Dear Analyst Episode 25: Structuring data challenge (denormalize data) with Get and Transform

February 18, 2020

This episode is based on a video and Tweet posted by Mr. Excel (Bill Jelen). Bill discusses an Excel challenge someone emailed him about regarding how to "transform" a badly structured table of data into a structure that makes it easy to do PivotTables and other downstream analysis. Interestingly, I received a ticket from a user at work today about a very similar issue on denormalizing a table of data. Here is the Google Sheets file with the problem for you to follow along with.

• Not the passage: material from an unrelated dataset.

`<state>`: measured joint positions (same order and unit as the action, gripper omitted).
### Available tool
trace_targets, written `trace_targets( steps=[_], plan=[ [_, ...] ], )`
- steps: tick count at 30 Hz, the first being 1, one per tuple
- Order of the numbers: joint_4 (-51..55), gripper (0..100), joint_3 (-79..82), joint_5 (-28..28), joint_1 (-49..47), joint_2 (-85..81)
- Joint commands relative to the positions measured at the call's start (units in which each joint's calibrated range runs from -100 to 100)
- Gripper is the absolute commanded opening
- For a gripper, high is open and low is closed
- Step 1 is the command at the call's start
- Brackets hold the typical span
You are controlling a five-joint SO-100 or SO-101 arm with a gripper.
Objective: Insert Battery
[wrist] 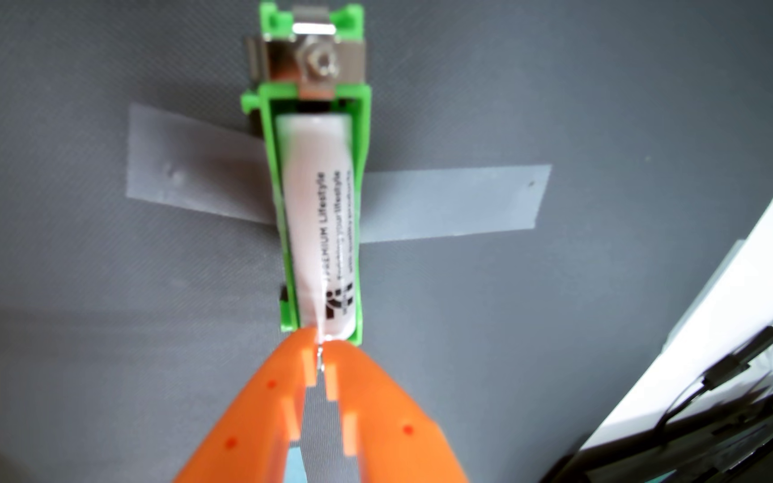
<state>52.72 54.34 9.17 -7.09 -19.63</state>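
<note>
White battery (pixel 322 223) inside the green holder (pixel 362 153) — orange claw (pixel 321 344) pinched closed at its near end.

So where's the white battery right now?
In the wrist view, the white battery lies centre frame inside the green holder, just beyond the orange jaws' tips.

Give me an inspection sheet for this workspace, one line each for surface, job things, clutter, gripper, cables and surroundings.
Surface: grey textured mat, bare around the fixture.
Job's things: white battery lies lengthwise in the green holder; metal clip at the holder's far end; grey tape runs under the holder on both sides.
Clutter: nothing seen.
Gripper: orange gripper, fingertips nearly together at the battery's near end; whether they pinch it is unclear.
Cables: black cables at the lower right, off the mat.
Surroundings: white board runs along the mat's right edge.
</note>
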Motion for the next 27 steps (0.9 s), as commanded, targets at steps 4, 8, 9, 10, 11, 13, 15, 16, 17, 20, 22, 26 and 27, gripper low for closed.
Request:
trace_targets(
  steps=[4, 8, 9, 10, 11, 13, 15, 16, 17, 20, 22, 26, 27],
  plan=[
    [-0.48, 2, -0.18, -0.16, 0.12, 0.00],
    [-0.39, 2, -1.35, -0.11, -0.23, -0.75],
    [-0.39, 2, -2.25, -0.11, -0.59, -1.08],
    [0.12, 2, -3.24, -0.11, -1.65, -1.67],
    [0.54, 2, -3.87, -0.11, -2.48, -2.33],
    [1.73, 2, -3.96, -0.16, -3.77, -4.33],
    [3.08, 2, -3.69, -0.16, -4.01, -6.59],
    [4.10, 2, -3.51, -0.16, -3.30, -7.84],
    [5.11, 2, -3.06, -0.16, -2.83, -9.00],
    [6.30, 2, 0.00, -0.16, 0.24, -12.25],
    [6.21, 2, 2.08, -0.72, 4.14, -14.17],
    [6.21, 2, 3.79, -3.25, 10.16, -16.67],
    [6.21, 2, 4.24, -3.40, 10.98, -17.09]
  ],
)
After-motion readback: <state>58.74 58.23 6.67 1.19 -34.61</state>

The person is trying to convert this table of data (notice the quarters and employee sums across the columns):

The actual data set has many more quarters and employee columns along the top

Into a table like this where the employees are listed in a column with corresponding quarters of data:

Original Tweet and video below:

https://twitter.com/MrExcel/status/1226478550552924160

https://www.youtube.com/watch?v=S9ow-1Jq_rE&feature=youtu.be

Get and Transform (Power Query) in Excel

The solution Bill walks through involves the Get and Transform feature in Excel. I'm on a Mac and don't have Get and Transform since you need to be an Office 365 subscriber and my version of Excel is too old, but the method of transforming the data reminds me a lot of the transformations OpenRefine provides you. Major benefit of OpenRefine is that it's free. After you unpivot the columns, Bill's solution involves a bit of text manipulation to get your categories/dimensions to look the way you want.

Personally, I would've approached the problem like this user did with using the INDEX and MATCH formulas to pinpoint the row/column of data you need from the original "bad" dataset and getting the data to show up in your clean table:

INDEX(UGLY_RNG,MATCH(CAT),MATCH(EMPLOYEE#)+QTR#)

I didn't explore this solution entirely, but I prefer solving these data structuring problems with formulas vs. macros and "applied steps" in Get and Transform.

No-Code and keeping your identity small

In the second half of this episode, I mention an episode with Shawn Wang from Netlify on the Software Engineering Daily podcast, and highly recommend checking out a few blog posts related to the talkL:

* Keep Your Identity Small by Paul Graham's * No code is a lie by Shawn Wang

Other Podcasts & Blog Posts

In the 2nd half of the episode, I talk about some episodes and blogs from other people I found interesting:

* Software Engineering Daily: No Code with Shawn Wang